Writing Data Tasks#

Data Tasks are at the core of DUFT, can can be used to transform, send, download or otherwise manipulate data; but they can also be used for general tasks, including updating DUFT Config.

Data Tasks are written in Python — either as plain Python (py) scripts or Jupyter Notebooks (.ipynb). They are stored in DUFT Config, either in the apps or system directory — for most cases, the system directory is the right place. Use apps if you have multiple apps. They must also be declared in data_tasks.json, otherwise the system won’t be able to find them.

Writing a Data Task#

This explanation shows how to write a Data Task in Jupyter Notebooks. The process is similar for non-Jupyter notebooks, see an example of sample_task.py for a non-Notebook file.

Note

When you write and test Data Tasks, do this in the same virtual environment as DUFT Server. This ensures the Data Task Tools, which are part of DUFT Server, are available. The Data Task Tools are required to interact with DUFT Server, and provide feedback messages to the end user in the UI.

In this article, the implementer is the person writing the Data Task.

Before you begin#

Before you begin, you need to understand how data tasks work.

  • Data Tasks run within the same venv as DUFT Server, but they are executed in a separate process (not just a separate thread). Data Tasks are designed to be able to run independently of DUFT Server.

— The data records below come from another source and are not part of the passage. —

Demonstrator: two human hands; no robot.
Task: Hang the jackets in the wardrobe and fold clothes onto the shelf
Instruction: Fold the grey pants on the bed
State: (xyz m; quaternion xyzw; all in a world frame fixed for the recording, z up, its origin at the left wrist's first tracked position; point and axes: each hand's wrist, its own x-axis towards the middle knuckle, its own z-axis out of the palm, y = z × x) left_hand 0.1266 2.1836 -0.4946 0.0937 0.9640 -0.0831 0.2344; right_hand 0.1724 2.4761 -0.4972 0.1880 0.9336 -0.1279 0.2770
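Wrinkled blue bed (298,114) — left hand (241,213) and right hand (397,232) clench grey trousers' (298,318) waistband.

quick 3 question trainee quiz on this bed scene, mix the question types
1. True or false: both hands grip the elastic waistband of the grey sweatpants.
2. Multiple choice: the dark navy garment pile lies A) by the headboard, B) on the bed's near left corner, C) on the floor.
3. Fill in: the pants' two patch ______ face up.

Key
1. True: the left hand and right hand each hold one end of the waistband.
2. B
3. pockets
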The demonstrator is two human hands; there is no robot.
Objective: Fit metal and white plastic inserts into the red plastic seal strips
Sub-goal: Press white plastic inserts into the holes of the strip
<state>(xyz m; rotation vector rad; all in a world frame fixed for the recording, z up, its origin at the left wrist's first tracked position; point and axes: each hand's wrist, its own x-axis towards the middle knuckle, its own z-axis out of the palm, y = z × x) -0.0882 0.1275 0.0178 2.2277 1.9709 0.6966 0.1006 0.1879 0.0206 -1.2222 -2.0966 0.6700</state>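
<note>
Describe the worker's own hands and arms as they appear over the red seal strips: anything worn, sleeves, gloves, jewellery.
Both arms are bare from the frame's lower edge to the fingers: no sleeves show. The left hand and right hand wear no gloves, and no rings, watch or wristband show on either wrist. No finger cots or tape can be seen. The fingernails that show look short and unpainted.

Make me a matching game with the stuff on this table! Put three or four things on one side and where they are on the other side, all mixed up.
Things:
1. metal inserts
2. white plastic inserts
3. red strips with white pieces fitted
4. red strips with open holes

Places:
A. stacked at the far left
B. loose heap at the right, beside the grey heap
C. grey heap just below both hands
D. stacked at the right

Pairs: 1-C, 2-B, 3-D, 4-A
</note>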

  • However, because Data Tasks do need to communicate with DUFT Server (for example to recieve parameters or update progress), they need to run within the same venv as DUFT Server, as they need to call certain DUFT Server APIs.

  • The loose coupling though enables the implementer to develop Data Tasks within Visual Studio Code, run notebooks and test scripts without requiring DUFT Server to run, as long as they run in the same venv. This is a major advantage, as it enables the full set of tools (e.g. VS Code Cell Debugging) to be available.

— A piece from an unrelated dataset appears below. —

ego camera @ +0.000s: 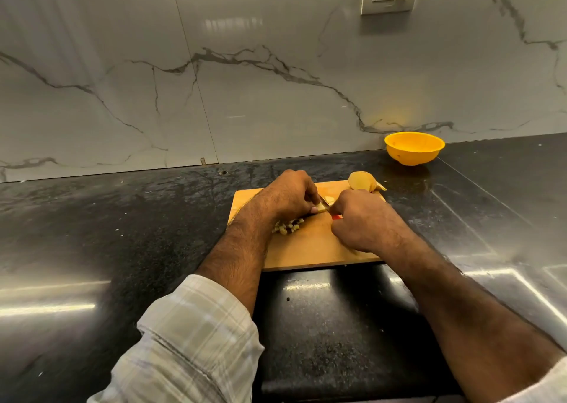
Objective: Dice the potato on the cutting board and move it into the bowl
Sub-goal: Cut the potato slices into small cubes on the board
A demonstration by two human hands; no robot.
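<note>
Hands first, since both meet over the middle of the board: the left hand (pixel 291 195) is curled down over a small piece of potato (pixel 321 207), pinching it against the wood so it cannot slide, while the right hand (pixel 359 218) is closed in a fist round a knife, of which only a scrap of red handle (pixel 337 217) and a sliver of blade beside the pinched piece show. The knuckles of the left hand sit just beside the blade, likely as a guide for it.

From there, the big things. A dark, shiny worktop (pixel 122 218) carries everything, and the wooden cutting board (pixel 310 249) lies square to the person, well inside the front edge, so both forearms can reach it easily. The yellow bowl (pixel 414 148) stands apart from the board, at the back edge of the worktop against the marble wall, off to the right; I judge it is parked there out of the knife's way until the pieces are ready. What it holds cannot be seen.

On the board's far right corner rests a large uncut part of the potato (pixel 363 181), kept aside for later. Near the board's left edge, partly under the left wrist, lies a small heap of diced pieces (pixel 288 226), pushed clear of the cutting spot. So the dicing looks partway done.
</note>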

  • Data Tasks can receive parameters. Parameters can be set in the data_tasks.json file, and some parameters may be set by the user before running the Data Task. The implementer needs to specify which parameters are expected, and validate their correctness. Parameters can control how the Data Task operates (but not on which databases it should operate).

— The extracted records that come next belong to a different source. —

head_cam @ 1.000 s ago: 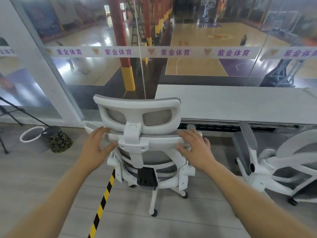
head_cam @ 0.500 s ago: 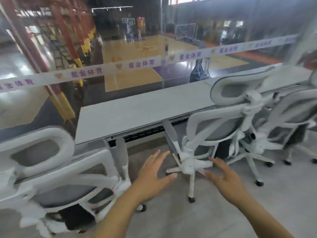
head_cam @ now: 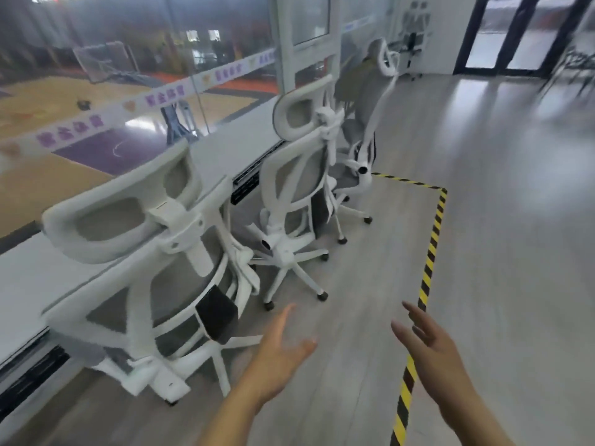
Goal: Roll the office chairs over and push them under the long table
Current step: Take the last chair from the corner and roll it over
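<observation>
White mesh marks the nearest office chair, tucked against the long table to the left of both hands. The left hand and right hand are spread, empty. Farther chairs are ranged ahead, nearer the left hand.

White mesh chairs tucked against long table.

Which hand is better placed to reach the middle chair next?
Probably the left hand: it is open and lies nearer the middle chair. The right hand, also open, hovers by the striped floor tape, farther away.
</observation>
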`<state>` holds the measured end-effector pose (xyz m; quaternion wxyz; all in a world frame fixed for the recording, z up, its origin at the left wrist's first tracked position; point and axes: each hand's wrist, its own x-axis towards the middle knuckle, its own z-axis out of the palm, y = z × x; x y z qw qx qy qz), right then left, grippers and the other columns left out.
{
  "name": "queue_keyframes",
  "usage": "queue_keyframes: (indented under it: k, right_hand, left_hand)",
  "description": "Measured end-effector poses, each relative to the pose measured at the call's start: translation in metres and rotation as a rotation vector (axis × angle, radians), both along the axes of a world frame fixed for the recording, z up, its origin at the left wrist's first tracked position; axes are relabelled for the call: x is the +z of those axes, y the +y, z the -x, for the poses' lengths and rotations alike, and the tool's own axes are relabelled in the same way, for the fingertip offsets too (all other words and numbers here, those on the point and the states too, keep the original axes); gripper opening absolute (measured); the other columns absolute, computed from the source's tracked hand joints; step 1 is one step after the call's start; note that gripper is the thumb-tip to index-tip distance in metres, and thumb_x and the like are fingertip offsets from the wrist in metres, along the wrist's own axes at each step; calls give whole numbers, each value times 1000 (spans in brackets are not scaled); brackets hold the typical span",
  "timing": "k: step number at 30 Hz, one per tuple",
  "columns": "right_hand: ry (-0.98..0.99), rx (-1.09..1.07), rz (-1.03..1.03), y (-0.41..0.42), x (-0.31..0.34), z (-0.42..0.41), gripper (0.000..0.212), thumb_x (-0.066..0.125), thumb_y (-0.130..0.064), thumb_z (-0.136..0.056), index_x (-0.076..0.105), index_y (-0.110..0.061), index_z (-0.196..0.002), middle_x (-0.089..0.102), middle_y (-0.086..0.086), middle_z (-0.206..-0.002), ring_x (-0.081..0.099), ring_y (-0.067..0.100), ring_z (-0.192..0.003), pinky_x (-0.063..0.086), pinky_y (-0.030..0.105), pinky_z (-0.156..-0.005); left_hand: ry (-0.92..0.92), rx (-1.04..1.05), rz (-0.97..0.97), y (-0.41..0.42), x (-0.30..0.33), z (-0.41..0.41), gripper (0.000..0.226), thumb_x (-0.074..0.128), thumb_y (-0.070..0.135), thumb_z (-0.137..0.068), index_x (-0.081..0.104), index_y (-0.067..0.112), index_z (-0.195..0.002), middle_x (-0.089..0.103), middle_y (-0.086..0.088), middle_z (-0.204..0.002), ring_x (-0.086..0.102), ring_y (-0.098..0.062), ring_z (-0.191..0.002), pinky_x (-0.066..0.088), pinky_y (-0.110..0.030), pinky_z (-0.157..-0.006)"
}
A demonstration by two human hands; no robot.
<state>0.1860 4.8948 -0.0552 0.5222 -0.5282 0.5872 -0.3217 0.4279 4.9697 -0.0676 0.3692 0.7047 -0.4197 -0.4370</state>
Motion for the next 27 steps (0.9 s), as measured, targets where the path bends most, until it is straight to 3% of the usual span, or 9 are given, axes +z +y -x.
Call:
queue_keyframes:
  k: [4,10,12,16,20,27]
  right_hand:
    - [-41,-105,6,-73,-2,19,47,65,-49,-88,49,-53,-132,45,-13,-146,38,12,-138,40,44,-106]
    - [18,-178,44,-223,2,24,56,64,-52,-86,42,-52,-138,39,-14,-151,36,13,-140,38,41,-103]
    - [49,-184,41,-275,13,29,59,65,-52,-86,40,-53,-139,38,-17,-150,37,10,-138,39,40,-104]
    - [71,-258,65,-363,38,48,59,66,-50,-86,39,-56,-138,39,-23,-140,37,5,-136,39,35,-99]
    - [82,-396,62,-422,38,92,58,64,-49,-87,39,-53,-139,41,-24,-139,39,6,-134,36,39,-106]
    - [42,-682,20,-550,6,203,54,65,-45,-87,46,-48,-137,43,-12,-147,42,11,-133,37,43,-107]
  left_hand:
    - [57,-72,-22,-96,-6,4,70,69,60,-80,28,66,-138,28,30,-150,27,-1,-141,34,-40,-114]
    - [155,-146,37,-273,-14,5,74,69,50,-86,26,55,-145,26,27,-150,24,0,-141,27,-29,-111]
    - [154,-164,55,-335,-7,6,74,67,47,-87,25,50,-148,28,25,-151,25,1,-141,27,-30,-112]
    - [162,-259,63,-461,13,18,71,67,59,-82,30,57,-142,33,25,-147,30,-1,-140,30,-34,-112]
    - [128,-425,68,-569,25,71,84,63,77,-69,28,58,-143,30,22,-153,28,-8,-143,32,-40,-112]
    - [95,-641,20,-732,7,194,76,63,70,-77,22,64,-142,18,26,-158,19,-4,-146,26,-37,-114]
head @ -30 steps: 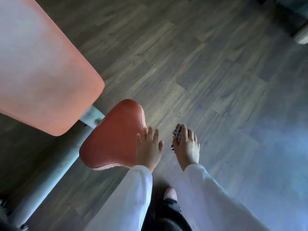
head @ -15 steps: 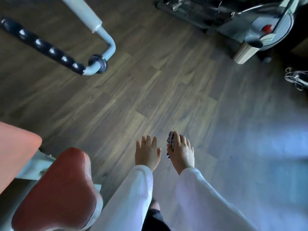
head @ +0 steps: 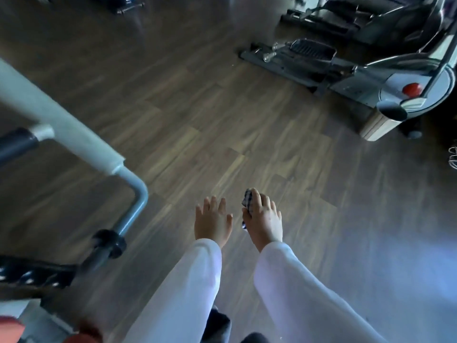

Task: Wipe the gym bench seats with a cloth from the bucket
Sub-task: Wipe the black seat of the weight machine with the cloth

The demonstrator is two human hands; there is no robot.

  • Data Tasks can also receive one or more data connections, which are specified in the data_connections.json file, and may contain user-configurable parameters, e.g. the name of a database server or user credentials. Connection-specific parameters should always be passed through data connections, and not through parameters.

VSCode showing Jupyter Notebook

Creating a Data Task in a Notebook#

  1. Start by creating an empty notebook, and place it in the duft-config/system/data_tasks directory. Give it a name.

  2. Insert your first cell — this must be a code cell and must be the following:

    params = {}
    

    Inserting this cell guarantees that DUFT Server can pass the parameters to this notebook. DUFT Server expects this to be the first cell.

  3. Add another code cell, and add the following:

    from services.dte_tools.data_task_tools import assert_dte_tools_available, get_resolved_parameters_for_connection, initialise_data_task  
    

    This loads the DUFT Data Task Engine Tools. This command only works if your VS Code is set up to run the Data Task in the same venv as DUFT Server, and if you have properly run the first_run command, as it requires sitecustomizer.py to be installed in your Python package library.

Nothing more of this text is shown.